Task item: Beneath this task are records; print exactly the stretch of them from the line with "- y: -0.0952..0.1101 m" through the line with "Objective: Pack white", both ends included.
*** Extracted records Section Begins ***
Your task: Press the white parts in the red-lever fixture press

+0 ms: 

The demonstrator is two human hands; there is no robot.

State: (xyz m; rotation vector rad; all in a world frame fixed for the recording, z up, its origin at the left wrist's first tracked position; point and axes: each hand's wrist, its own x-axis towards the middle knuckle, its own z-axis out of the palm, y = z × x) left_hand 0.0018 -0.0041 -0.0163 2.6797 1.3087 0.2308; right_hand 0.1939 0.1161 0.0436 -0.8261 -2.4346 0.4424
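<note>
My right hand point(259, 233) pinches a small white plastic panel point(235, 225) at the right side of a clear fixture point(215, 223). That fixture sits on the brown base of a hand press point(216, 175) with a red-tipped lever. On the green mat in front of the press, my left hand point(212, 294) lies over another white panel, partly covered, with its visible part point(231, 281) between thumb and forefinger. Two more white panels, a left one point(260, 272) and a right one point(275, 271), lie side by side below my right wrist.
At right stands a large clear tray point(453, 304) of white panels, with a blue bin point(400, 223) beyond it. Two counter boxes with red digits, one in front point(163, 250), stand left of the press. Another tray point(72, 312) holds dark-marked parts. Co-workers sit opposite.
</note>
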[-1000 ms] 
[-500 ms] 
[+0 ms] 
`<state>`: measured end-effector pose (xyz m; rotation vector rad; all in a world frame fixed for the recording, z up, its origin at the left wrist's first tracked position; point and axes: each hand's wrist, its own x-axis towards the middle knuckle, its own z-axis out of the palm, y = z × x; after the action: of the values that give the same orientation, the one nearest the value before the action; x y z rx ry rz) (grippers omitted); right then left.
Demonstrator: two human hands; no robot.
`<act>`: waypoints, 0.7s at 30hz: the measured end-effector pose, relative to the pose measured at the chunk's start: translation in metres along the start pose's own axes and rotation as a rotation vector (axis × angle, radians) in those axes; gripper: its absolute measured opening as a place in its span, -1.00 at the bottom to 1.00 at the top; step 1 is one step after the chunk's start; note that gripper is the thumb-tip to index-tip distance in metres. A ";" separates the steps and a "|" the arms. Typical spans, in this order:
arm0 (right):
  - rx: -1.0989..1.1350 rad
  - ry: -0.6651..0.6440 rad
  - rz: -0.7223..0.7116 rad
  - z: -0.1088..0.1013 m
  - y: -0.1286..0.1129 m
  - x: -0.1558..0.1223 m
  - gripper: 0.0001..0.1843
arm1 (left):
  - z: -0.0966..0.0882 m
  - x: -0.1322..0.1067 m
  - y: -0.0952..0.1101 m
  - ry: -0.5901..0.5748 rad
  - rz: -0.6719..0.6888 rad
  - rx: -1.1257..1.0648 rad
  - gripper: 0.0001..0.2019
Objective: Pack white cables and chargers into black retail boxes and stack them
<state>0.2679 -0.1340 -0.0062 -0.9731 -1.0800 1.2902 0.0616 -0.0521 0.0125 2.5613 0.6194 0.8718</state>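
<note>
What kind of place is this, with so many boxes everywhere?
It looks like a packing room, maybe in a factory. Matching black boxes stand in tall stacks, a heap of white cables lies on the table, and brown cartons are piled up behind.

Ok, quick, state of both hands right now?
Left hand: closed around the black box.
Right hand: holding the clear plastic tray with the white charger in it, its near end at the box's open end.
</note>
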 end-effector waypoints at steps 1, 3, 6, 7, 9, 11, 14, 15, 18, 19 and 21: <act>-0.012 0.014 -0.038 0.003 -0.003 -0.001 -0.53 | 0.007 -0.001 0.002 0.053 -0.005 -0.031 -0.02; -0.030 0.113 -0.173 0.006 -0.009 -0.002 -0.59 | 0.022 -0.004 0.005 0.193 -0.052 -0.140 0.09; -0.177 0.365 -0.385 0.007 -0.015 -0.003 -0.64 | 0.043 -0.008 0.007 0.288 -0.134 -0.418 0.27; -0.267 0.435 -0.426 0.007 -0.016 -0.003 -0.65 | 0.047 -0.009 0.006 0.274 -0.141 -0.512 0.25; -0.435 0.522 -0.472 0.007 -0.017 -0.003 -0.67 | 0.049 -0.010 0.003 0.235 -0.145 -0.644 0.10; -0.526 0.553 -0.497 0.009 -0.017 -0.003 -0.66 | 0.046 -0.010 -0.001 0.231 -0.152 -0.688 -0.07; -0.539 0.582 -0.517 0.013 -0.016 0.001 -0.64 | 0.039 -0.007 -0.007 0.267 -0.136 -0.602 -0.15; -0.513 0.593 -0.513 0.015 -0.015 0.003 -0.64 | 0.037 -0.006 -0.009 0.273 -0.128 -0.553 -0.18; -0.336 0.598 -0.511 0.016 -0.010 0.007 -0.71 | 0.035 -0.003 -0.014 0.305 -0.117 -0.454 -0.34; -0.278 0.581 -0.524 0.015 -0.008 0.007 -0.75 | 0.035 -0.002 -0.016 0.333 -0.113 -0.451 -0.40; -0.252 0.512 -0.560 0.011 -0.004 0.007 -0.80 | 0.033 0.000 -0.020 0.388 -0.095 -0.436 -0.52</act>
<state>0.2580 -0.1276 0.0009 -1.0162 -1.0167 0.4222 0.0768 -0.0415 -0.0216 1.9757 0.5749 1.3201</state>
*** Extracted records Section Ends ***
Answer section:
  - y: -0.0952..0.1101 m
  - ry: -0.5901..0.5748 rad
  - rz: -0.6719..0.6888 rad
  - rx: -1.1257..1.0648 rad
  - gripper: 0.0001..0.2019
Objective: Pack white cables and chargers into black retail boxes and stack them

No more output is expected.